My friends had yet to arrive, and so I took the opportunity to do what one does after slogging across town at rush hour, to a quiet corner between Potrero Hill and the Mission, home to the Muni depot, KQED, and not much else.
“Mind if I use the restroom?” I asked the host, perhaps miswording my question when what I really meant was: Where’s the bathroom?
“Uh, go ahead,” he said, in what I, as a native East Coaster, considered a welcoming tone. “I’d rather you do it now, rather than at the table.” For a second, it was as if I’d left smiley San Francisco for blunt Boston. I felt at ease.
I actually remembered where the bathroom was. I’d been there before it was The Morris, back when it was the Slow Club, as it was for almost a quarter century.
That’s the other reason the place felt familiar: It looked pretty much exactly the same. Same black-and-white “ESPRESSO” sign on the cement exterior, which reminded me of the faded roadside motels that still tout “Free Color TV.” Same garage-like glass windows; same narrow bar area tucked in the back, except now tall electric-green fronds separate it. Same chairs, same square tables (with new tops) arranged in the same format around the same boxy but convivial 40-seat room.
The only thing that has really changed is the food. (And perhaps the people eating it.)
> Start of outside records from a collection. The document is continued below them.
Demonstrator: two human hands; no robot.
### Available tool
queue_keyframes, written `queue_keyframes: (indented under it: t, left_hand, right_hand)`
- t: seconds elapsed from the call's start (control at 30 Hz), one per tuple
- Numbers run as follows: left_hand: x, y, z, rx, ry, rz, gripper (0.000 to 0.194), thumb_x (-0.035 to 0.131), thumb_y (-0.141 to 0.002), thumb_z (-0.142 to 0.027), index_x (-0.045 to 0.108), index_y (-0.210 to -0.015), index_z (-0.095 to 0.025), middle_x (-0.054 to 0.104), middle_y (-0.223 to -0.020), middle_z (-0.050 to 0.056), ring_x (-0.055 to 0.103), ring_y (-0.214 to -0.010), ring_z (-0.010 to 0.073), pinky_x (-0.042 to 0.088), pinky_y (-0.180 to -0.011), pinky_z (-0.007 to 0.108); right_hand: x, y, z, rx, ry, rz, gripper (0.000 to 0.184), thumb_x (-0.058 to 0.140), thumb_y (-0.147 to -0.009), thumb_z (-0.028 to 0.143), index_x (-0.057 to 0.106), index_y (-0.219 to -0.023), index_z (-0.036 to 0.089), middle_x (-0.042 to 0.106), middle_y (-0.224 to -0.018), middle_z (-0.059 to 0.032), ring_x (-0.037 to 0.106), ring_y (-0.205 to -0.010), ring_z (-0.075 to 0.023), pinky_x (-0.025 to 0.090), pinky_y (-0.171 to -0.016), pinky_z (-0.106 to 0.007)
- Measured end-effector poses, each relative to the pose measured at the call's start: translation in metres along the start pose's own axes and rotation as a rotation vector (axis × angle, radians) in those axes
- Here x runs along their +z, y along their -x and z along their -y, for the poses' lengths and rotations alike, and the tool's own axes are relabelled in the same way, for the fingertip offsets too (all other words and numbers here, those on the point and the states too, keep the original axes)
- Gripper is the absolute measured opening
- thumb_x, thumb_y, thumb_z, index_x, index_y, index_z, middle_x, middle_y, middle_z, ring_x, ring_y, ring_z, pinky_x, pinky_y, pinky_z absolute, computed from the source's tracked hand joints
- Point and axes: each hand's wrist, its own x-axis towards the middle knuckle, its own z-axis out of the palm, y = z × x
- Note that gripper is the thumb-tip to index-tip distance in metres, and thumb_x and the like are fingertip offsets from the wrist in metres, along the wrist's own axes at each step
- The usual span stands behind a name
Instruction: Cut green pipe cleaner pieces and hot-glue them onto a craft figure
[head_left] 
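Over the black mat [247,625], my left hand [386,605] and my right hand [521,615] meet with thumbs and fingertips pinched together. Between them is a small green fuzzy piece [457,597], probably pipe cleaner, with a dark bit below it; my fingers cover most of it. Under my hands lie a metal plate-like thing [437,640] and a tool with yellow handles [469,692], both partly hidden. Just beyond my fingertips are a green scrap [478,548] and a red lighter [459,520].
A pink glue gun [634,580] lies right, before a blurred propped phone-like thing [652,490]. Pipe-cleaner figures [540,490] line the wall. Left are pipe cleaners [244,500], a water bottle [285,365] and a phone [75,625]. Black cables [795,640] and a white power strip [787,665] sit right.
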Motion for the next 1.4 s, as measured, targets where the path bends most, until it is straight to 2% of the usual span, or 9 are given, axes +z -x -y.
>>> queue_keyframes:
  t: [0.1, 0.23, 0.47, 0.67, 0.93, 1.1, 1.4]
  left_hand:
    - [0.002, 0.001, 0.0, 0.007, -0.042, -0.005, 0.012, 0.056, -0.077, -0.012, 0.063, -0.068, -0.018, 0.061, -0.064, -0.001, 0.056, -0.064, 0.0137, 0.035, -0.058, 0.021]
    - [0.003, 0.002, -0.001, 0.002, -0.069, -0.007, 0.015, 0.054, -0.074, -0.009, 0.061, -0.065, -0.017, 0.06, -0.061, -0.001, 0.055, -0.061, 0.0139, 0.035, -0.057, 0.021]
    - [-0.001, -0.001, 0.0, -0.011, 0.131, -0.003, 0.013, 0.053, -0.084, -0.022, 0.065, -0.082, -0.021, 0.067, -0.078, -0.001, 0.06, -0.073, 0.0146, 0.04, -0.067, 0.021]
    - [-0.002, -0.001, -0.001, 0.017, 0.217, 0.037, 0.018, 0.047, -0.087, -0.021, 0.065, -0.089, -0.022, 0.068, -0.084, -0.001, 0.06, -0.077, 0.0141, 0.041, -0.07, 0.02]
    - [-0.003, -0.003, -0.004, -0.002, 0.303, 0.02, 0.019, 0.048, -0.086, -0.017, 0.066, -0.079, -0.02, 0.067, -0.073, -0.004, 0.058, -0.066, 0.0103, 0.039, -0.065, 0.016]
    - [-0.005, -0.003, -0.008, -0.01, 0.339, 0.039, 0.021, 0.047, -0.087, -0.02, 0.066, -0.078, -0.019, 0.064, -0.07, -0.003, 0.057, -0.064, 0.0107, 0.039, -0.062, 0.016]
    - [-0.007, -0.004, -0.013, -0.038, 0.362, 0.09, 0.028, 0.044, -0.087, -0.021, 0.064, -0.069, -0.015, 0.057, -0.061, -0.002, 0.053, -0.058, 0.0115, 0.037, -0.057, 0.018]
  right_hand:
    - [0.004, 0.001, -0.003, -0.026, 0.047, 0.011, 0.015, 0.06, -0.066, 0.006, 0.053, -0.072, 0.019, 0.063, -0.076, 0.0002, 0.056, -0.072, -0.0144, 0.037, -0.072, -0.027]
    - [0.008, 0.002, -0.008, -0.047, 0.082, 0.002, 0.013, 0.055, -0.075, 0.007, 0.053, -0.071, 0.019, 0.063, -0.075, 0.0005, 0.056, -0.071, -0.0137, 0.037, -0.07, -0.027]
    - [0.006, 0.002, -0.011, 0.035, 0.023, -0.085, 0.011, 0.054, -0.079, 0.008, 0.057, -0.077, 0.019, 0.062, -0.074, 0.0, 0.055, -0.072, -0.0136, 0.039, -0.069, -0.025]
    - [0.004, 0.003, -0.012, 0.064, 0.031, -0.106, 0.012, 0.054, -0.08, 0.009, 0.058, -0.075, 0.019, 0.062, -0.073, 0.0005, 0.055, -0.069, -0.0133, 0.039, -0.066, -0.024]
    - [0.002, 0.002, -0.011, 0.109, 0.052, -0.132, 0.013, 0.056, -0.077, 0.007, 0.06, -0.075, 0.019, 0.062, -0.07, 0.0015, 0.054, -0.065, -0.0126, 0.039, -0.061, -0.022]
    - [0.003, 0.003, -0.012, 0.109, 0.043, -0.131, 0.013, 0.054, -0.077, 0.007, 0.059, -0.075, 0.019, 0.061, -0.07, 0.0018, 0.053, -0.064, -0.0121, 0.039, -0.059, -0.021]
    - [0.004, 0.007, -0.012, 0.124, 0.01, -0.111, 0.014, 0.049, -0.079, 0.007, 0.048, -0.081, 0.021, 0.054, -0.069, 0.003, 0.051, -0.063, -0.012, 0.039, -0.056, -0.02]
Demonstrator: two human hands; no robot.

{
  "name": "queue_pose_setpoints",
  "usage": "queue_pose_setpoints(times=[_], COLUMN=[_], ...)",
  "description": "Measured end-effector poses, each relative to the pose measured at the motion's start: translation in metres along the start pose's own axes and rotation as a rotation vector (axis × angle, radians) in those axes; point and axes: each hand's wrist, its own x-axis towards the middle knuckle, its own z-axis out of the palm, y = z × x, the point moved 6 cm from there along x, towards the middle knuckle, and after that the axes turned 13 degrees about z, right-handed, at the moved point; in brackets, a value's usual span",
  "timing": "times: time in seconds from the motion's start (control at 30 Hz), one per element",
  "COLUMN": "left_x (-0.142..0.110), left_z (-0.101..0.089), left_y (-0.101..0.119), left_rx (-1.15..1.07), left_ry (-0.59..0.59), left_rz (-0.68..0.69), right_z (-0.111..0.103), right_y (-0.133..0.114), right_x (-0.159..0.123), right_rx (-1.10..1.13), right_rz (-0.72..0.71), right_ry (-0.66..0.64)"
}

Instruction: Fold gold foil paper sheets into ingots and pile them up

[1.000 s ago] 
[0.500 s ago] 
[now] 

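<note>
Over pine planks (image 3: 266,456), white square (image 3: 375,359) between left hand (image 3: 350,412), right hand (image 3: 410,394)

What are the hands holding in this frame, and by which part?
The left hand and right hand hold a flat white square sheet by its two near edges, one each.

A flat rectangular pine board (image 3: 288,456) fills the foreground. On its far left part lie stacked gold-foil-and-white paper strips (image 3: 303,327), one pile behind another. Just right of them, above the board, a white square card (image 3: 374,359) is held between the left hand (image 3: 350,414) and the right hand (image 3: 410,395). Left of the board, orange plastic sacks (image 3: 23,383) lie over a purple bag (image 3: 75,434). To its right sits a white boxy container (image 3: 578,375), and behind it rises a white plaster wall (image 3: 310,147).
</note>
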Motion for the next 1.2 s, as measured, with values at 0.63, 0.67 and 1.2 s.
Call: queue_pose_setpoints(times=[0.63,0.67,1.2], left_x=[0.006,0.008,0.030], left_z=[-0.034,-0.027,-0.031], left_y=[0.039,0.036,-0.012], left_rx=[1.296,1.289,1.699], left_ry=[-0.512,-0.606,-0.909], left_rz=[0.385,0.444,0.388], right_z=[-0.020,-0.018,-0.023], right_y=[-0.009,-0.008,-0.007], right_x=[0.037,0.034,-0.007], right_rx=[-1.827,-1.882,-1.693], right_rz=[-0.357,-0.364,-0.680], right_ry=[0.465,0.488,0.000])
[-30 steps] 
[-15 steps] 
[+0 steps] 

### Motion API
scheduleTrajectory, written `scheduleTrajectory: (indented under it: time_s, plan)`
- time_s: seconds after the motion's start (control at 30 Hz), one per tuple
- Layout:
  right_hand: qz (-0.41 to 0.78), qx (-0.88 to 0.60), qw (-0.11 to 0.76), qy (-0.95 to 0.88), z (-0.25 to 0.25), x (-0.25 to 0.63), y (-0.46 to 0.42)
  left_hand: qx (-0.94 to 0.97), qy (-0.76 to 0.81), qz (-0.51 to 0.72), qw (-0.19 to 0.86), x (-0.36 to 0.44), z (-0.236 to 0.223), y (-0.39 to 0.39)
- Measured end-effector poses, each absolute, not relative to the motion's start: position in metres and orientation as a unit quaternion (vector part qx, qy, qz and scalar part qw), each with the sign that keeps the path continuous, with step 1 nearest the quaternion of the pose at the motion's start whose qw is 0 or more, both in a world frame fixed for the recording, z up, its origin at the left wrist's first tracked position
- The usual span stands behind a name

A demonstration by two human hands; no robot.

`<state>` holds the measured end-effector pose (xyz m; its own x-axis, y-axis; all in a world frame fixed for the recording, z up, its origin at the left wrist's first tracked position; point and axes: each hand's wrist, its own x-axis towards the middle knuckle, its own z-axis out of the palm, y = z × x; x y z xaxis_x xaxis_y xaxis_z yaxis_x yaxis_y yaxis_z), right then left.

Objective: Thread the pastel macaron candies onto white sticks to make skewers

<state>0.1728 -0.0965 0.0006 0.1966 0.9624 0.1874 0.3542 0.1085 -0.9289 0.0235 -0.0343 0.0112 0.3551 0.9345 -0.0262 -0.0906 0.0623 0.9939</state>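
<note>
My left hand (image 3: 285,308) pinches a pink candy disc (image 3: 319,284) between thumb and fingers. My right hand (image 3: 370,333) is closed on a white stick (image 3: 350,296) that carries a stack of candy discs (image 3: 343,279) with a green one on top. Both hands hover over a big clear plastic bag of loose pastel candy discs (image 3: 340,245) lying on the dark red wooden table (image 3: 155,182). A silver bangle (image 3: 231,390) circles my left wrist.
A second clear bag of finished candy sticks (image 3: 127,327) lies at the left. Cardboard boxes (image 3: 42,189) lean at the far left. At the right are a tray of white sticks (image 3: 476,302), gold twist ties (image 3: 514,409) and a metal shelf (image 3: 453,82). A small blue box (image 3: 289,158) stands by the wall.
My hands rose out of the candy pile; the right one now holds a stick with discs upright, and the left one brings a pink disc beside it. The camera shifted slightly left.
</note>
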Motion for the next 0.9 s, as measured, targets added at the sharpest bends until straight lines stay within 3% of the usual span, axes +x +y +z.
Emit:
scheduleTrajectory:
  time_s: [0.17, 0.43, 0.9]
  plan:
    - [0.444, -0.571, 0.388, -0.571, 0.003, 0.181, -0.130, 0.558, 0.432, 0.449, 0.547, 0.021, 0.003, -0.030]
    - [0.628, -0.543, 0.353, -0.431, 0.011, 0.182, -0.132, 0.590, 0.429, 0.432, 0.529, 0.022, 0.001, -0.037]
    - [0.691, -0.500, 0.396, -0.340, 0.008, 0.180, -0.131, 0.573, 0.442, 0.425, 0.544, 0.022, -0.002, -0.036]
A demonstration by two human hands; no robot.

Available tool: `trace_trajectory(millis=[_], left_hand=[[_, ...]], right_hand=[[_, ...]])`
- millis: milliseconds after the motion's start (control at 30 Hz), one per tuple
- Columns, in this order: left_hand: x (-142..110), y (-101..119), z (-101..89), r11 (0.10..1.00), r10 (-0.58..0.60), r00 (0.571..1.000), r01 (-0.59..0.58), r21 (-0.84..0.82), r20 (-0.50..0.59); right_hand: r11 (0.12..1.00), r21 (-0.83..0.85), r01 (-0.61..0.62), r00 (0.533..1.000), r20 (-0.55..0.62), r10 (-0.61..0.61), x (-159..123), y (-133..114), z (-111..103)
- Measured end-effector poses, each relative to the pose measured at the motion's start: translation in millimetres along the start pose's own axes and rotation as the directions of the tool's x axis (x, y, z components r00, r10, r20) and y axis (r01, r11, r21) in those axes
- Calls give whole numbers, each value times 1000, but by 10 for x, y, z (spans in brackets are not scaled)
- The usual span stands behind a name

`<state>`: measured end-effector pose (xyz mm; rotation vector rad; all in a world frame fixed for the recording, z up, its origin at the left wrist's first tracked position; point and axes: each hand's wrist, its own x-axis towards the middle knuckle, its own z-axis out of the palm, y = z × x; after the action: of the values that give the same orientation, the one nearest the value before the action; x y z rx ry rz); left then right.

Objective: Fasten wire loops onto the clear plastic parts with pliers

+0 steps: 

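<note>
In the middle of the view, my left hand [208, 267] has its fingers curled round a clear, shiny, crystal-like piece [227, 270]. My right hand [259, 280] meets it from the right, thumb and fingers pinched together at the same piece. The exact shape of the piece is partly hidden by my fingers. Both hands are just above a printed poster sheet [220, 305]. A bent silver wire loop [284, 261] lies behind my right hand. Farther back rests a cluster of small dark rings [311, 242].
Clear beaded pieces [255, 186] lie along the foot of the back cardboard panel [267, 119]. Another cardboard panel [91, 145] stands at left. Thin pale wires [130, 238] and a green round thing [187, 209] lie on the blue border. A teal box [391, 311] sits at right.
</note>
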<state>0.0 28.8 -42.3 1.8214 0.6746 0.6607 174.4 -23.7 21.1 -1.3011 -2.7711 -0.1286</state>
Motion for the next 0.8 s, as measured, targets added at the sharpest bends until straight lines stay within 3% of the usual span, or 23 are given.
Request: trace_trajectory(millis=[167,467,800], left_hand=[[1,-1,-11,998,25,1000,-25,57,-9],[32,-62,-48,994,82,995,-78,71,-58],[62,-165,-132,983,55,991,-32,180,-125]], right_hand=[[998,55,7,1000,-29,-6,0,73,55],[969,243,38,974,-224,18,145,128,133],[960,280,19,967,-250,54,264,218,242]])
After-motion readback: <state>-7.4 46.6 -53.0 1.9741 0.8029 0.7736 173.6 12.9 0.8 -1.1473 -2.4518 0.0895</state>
I’d heard early raves about The Morris — about its whole-animal focus; about the fancy Coi and Frances pedigrees of its owner-winemaker Paul Einbund and his chef Gavin Schmidt; about the 1,800-bottle, glass-walled, walk-in wine case that I couldn't help notice dwarfs its curator. So I wondered why, a year later, the restaurant always seemed to have ample availability. At 6:30, 7:15, 7:30, 7:45…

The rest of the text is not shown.